• _The problem_
In the listing below, find the line containing "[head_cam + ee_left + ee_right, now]" and the line containing "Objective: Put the". Repeat exactly those two lines and every line between them, nothing more.

*** Opening of Data for this task ***

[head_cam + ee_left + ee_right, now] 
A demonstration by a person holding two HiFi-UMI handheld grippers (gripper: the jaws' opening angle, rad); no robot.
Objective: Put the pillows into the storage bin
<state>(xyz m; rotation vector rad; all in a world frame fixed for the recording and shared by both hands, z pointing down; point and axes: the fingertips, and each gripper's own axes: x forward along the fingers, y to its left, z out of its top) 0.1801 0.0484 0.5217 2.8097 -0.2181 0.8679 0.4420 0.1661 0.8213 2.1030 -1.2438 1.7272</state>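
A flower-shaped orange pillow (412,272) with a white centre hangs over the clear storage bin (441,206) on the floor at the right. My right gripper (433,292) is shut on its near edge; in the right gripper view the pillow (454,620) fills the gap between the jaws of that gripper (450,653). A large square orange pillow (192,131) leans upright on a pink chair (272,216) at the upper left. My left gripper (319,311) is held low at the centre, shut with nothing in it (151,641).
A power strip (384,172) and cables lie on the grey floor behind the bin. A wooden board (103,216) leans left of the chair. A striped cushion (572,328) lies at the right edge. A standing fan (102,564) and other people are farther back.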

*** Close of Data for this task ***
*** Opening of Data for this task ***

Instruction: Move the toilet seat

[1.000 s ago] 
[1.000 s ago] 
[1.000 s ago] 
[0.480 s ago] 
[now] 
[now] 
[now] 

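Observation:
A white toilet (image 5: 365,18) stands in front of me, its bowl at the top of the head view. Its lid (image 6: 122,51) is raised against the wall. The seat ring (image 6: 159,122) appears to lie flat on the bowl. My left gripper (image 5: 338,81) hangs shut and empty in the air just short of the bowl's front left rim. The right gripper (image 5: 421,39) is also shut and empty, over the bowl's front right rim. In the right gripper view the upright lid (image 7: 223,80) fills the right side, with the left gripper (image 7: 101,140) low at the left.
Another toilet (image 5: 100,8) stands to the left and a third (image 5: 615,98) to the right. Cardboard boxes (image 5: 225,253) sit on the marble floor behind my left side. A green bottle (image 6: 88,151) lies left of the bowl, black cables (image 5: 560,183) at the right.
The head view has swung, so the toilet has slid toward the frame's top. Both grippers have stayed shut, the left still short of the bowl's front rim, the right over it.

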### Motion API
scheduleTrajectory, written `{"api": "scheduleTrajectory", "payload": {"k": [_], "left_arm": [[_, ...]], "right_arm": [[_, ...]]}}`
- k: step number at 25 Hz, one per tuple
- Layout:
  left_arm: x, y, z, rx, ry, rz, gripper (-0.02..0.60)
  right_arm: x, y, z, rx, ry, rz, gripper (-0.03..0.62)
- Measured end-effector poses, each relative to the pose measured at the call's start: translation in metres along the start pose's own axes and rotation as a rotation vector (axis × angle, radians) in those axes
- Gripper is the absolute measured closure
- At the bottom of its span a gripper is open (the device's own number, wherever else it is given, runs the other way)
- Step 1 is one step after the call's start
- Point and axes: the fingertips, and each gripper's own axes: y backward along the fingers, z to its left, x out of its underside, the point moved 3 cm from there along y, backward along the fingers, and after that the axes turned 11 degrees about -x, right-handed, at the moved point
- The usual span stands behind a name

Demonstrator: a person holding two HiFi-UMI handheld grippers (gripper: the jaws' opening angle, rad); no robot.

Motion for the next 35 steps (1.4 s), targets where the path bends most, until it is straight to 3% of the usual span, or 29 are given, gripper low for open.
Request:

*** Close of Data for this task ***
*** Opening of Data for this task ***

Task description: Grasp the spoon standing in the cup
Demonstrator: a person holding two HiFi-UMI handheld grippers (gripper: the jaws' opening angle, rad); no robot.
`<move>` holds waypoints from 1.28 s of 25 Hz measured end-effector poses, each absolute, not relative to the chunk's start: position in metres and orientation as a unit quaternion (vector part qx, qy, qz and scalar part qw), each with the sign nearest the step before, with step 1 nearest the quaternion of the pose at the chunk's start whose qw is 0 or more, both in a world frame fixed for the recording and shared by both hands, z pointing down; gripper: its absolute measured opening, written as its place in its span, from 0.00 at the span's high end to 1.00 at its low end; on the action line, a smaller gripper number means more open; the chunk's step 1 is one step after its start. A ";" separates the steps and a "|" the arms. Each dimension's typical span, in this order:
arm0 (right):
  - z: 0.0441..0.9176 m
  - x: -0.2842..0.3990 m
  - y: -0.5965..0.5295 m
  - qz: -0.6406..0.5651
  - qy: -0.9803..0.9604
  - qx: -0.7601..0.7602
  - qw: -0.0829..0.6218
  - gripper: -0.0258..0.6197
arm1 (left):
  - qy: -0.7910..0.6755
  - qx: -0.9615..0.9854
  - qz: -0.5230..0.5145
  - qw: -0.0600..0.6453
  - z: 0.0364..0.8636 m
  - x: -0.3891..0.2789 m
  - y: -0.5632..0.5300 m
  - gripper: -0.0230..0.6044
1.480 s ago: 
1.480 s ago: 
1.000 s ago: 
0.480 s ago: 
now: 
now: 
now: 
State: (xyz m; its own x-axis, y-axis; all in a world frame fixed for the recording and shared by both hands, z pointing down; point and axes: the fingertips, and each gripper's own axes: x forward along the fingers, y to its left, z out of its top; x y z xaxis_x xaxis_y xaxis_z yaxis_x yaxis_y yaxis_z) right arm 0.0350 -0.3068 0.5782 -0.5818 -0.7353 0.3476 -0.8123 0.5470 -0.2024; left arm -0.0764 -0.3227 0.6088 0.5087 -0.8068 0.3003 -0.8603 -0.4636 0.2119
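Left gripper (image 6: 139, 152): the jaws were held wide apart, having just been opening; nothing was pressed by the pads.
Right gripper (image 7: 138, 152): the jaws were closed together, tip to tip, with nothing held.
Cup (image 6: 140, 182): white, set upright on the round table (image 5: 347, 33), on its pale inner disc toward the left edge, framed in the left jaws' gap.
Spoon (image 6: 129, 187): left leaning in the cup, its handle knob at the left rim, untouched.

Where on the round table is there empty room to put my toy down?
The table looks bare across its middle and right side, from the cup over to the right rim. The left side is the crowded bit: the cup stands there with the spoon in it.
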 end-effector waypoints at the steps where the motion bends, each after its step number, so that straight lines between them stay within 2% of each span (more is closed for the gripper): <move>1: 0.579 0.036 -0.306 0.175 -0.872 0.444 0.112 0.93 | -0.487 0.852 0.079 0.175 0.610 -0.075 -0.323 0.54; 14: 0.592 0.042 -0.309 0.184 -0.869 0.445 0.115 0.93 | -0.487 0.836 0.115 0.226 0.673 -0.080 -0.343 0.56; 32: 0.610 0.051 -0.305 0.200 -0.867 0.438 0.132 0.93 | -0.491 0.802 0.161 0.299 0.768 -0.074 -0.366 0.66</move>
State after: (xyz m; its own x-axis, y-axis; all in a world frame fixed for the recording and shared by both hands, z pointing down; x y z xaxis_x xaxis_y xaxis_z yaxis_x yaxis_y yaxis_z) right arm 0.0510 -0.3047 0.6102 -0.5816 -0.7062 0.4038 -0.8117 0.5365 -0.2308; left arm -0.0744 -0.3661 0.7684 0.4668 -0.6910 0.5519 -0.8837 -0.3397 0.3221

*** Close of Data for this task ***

• _Solution to this task_
[head_cam + ee_left + ee_right, now] 
A demonstration by a person holding two HiFi-UMI handheld grippers (gripper: the jaws' opening angle, rad); no robot.
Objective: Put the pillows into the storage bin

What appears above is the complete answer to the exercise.